>>>
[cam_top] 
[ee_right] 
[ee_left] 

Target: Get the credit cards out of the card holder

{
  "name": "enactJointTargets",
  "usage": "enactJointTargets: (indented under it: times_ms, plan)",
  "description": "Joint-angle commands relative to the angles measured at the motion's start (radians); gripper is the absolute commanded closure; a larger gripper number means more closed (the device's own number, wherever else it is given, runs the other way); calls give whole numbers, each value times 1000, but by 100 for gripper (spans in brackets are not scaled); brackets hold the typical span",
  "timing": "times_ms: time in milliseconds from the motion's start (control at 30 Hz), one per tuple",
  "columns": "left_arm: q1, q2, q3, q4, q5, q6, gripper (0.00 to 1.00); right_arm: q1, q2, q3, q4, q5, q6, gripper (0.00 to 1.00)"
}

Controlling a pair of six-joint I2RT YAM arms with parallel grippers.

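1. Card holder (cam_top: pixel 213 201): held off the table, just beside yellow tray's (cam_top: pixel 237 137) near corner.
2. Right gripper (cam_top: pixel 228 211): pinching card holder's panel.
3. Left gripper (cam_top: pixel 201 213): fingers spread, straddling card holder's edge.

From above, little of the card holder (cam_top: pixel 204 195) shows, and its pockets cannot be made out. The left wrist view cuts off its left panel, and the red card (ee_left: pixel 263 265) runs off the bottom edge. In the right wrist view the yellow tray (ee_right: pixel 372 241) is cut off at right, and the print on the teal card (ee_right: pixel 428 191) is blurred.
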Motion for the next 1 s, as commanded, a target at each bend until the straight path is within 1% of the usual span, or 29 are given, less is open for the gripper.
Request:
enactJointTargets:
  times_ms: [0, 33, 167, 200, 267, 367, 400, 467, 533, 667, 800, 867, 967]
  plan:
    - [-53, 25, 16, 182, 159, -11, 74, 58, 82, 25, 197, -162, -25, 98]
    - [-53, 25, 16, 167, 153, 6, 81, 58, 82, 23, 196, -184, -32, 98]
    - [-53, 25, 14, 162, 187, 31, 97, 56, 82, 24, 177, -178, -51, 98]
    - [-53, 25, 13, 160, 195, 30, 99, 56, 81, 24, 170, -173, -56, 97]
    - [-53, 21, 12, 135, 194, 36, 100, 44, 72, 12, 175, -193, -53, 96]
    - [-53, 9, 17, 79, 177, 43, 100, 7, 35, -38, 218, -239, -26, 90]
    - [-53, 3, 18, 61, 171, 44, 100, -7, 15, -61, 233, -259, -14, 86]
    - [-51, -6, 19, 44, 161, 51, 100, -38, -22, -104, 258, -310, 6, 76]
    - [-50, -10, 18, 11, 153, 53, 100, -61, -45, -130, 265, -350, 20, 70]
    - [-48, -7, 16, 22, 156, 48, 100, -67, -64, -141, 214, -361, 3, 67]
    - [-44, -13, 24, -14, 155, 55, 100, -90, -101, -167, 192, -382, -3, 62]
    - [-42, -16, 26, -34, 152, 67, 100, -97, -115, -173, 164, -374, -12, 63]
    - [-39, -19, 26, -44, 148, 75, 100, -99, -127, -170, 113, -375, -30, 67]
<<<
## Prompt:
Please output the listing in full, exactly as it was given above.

## Output for this exercise:
[cam_top] 
[ee_right] 
[ee_left] 

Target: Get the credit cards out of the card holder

{
  "name": "enactJointTargets",
  "usage": "enactJointTargets: (indented under it: times_ms, plan)",
  "description": "Joint-angle commands relative to the angles measured at the motion's start (radians); gripper is the absolute commanded closure; a larger gripper number means more closed (the device's own number, wherever else it is given, runs the other way); calls give whole numbers, each value times 1000, but by 100 for gripper (spans in brackets are not scaled); brackets hold the typical span",
  "timing": "times_ms: time in milliseconds from the motion's start (control at 30 Hz), one per tuple",
  "columns": "left_arm: q1, q2, q3, q4, q5, q6, gripper (0.00 to 1.00); right_arm: q1, q2, q3, q4, q5, q6, gripper (0.00 to 1.00)"
}

Controlling a pair of six-joint I2RT YAM arms with parallel grippers.

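1. Card holder (cam_top: pixel 213 201): held off the table, just beside yellow tray's (cam_top: pixel 237 137) near corner.
2. Right gripper (cam_top: pixel 228 211): pinching card holder's panel.
3. Left gripper (cam_top: pixel 201 213): fingers spread, straddling card holder's edge.

From above, little of the card holder (cam_top: pixel 204 195) shows, and its pockets cannot be made out. The left wrist view cuts off its left panel, and the red card (ee_left: pixel 263 265) runs off the bottom edge. In the right wrist view the yellow tray (ee_right: pixel 372 241) is cut off at right, and the print on the teal card (ee_right: pixel 428 191) is blurred.
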Motion for the next 1 s, as commanded, a target at each bend until the straight path is within 1% of the usual span, or 29 are given, less is open for the gripper.
Request:
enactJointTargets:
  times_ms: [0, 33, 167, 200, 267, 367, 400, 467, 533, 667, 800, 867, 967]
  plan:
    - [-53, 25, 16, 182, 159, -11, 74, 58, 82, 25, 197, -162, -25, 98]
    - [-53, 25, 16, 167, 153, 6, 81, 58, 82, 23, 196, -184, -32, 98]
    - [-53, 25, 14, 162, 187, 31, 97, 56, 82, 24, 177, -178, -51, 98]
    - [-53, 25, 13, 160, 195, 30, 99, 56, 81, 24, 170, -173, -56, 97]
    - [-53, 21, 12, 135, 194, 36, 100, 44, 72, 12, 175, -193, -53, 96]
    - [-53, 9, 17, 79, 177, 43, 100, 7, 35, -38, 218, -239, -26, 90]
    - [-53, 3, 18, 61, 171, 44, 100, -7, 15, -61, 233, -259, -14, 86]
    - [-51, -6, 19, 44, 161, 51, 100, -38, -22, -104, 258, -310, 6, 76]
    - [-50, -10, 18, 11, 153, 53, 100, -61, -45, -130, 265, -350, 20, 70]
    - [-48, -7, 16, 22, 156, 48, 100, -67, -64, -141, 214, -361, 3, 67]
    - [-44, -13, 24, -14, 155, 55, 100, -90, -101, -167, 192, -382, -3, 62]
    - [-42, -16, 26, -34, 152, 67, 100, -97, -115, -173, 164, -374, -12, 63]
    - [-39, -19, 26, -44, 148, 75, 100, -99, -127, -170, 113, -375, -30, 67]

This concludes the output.